A crise americana fez com que o presidente Luiz Inácio Lula da Silva adiasse por dois anos a decisão de restringir a compra de terras por estrangeiros. A Advocacia-Geral da União (AGU) concluiu parecer nesse sentido, em 3 de setembro de 2008. A crise estourou alguns dias depois e Lula ficou com receio de dificultar investimentos externos num período de incertezas no cenário econômico internacional. Por esse motivo, o presidente demorou quase dois anos para assinar o parecer da AGU.
“Em setembro de 2008, surgiu a crise global e não sabíamos quais seriam as repercussões na economia”, explicou o consultor-geral da União, Ronaldo Jorge Araújo Vieira Júnior, autor do parecer. A decisão de assinar o documento foi tomada semana passada, por causa do crescente interesse de empresas estrangeiras por imóveis rurais no Brasil. Lula avaliou que era necessário ter maior controle sobre as terras diante da crise mundial de alimentos e da demanda por novas fontes de energia, como biocombustíveis. O governo concluiu que os novos mecanismos de controle não prejudicarão novos investimentos no País.
“Eu não creio que haverá redução de investimentos, apenas as companhias terão de se adaptar a algumas regras de controle”, disse o advogado-geral da União, ministro Luís Inácio Lucena Adams.
As regras indicam que as empresas que não possuem o mínimo de 51% de capital social em poder de brasileiros terão de seguir limitações para comprar terras no País. Elas não vão poder adquirir mais de 25% dos imóveis de um determinado município e terão de seguir outras limitações de espaço, como o tamanho máximo dos imóveis, que deve ser de até 50 módulos de exploração indefinida (entre 250 a 5 mil hectares, dependendo da região). A compra de terras também terá de se ater a projetos agrícolas, pecuários e industriais previstos no estatuto das empresas.

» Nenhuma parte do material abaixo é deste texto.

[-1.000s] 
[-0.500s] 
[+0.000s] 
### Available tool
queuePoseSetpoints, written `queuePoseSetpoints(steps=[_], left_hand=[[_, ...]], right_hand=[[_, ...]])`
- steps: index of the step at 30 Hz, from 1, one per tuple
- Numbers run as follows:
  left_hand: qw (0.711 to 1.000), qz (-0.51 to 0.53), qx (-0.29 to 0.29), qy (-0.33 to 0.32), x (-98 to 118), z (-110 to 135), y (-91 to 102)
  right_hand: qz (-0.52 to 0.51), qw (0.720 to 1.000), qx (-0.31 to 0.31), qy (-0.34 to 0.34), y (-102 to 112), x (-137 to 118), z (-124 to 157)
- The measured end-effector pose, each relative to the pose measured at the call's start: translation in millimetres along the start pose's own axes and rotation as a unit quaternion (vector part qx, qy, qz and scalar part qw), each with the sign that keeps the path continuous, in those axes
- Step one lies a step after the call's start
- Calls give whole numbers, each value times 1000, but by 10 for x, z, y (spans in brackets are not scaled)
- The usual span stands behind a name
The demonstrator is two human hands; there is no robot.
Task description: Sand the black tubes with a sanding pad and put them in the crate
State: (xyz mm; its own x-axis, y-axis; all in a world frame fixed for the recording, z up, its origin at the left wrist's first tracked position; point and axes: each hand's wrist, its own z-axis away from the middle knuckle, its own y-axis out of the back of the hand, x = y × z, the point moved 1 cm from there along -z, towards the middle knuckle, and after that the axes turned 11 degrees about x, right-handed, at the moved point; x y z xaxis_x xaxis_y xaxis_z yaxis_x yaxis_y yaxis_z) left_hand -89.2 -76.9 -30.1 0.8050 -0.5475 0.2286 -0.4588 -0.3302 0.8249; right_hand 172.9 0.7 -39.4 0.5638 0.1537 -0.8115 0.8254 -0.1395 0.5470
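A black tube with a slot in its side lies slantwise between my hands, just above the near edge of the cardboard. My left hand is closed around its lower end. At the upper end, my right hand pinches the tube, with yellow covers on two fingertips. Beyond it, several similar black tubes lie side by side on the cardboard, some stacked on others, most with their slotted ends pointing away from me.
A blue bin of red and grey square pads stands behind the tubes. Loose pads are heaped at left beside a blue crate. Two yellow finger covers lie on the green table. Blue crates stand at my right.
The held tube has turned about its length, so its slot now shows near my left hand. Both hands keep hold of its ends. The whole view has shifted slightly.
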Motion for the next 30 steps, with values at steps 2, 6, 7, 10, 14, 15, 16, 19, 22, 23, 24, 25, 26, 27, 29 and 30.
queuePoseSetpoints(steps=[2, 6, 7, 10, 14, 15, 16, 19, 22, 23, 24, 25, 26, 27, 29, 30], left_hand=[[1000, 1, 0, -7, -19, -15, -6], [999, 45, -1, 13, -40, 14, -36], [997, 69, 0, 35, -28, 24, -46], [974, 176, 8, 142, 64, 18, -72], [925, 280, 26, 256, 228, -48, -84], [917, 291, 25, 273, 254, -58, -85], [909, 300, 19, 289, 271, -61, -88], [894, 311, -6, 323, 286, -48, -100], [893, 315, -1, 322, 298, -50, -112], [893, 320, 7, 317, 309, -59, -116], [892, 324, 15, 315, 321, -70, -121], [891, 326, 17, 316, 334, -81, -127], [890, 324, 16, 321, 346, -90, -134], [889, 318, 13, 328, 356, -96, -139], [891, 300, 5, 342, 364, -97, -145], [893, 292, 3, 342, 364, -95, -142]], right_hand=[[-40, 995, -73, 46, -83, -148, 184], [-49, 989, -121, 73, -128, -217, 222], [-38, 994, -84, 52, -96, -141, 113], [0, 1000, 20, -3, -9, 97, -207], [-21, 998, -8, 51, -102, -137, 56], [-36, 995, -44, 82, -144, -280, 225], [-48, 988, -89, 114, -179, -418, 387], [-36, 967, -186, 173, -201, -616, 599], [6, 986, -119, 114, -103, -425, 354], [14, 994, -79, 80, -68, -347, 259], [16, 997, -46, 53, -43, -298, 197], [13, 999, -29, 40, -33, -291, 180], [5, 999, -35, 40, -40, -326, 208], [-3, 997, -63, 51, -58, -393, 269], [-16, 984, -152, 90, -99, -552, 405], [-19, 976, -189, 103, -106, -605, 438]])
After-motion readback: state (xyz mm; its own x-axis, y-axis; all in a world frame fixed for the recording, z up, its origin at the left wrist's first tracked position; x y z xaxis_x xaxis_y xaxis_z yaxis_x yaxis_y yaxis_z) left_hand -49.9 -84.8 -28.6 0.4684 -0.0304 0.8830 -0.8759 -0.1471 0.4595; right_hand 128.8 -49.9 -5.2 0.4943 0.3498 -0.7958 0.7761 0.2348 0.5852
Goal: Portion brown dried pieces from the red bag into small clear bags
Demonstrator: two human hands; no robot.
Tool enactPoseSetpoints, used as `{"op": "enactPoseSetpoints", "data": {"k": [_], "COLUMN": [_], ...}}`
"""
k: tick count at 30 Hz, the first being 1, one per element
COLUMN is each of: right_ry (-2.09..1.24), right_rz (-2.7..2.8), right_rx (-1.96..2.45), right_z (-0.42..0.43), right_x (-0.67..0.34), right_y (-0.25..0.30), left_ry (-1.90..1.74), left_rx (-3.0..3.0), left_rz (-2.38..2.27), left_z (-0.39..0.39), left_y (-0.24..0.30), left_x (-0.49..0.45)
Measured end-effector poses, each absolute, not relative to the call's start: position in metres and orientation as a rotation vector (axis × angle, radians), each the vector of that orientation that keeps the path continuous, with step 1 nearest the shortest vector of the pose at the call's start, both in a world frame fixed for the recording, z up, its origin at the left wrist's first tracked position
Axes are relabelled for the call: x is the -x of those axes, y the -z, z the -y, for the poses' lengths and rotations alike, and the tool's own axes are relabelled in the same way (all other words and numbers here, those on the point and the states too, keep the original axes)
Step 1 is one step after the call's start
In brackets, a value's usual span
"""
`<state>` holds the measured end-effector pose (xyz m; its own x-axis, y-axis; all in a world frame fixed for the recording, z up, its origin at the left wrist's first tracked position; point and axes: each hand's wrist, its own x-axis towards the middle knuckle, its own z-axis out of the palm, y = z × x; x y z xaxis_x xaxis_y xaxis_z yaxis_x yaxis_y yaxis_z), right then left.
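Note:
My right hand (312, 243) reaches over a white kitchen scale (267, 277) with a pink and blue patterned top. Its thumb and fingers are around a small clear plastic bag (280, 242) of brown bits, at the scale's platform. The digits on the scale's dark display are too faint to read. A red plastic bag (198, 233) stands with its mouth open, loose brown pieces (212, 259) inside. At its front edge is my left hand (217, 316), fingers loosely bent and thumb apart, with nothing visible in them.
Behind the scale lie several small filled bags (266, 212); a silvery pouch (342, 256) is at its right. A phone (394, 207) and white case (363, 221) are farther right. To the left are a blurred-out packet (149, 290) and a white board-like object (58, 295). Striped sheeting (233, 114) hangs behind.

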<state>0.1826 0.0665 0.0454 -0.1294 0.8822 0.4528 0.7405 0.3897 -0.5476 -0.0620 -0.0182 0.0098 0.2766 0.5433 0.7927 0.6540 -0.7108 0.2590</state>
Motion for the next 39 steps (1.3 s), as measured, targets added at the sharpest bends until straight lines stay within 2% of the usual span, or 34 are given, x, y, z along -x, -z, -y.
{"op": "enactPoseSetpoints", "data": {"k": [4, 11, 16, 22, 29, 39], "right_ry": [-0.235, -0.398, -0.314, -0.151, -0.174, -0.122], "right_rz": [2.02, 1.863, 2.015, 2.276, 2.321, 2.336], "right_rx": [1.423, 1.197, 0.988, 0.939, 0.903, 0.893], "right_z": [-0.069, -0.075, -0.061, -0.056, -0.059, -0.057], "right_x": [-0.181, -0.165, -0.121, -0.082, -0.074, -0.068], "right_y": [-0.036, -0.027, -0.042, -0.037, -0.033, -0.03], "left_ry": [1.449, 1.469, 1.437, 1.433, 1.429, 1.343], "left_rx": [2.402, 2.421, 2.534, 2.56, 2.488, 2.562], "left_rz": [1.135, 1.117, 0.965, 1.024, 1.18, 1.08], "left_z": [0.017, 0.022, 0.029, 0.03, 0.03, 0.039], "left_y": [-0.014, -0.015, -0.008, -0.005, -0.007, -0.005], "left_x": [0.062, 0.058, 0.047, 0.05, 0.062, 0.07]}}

“As empresas estrangeiras terão de estabelecer parâmetros de maneira mais colaborativa, como capital mútuo”, completou Adams. Para ele, essas restrições são normais, pois existem em outros artigos da Constituição para outras atividades consideradas essenciais. Como exemplo, citou as companhias jornalísticas, que, segundo ele, devem ser controladas por brasileiros para atuar no País.
Adams ressaltou que quem adquiriu terras até a semana passada não está sujeito às imposições do parecer. “Interpretações novas não podem retroagir.” Com isso, as restrições valem desde a última segunda-feira, quando o texto foi publicado no “Diário Oficial”. Elas serão aplicadas pelo Incra no registro de cada aquisição de imóvel.
O consultor-geral explicou que o governo brasileiro adotou posições distintas sobre o assunto em diferentes momentos históricos, desde 1971, quando o então presidente Emílio Médici sancionou a Lei 5.709, que impôs restrições à aquisição de terras por estrangeiros.
Médici adotou uma posição nacionalista que vigorou até 1994, ano em que a AGU concluiu um parecer totalmente contrário ao atual. O texto de 94 dizia que, como a Lei 5.709 não foi recepcionada pela Constituição de 1988, a compra de terras por estrangeiros estaria liberada. Esse parecer foi assinado pelo então presidente Fernando Henrique Cardoso, em 1998. Ou seja, se tornou norma na administração pública e, por isso, o governo foi liberal com relação à aquisição de imóveis por estrangeiros, nos últimos 16 anos. A justificativa, na época de FHC, era a de que o País precisava atrair investimentos externos.
Agora, a AGU restringe essa prática em novo parecer. “Isso se chama mutação constitucional”, explicou Ronaldo, referindo-se a um mecanismo que permite novas interpretações diante do mesmo texto legal. “Entendemos que a interpretação de 94 estava equivocada”, completou o consultor-geral. “Não vejo o parecer como uma nova visão de soberania”, afirmou Adams. “O que queremos preservar é a existência de alguns controles”.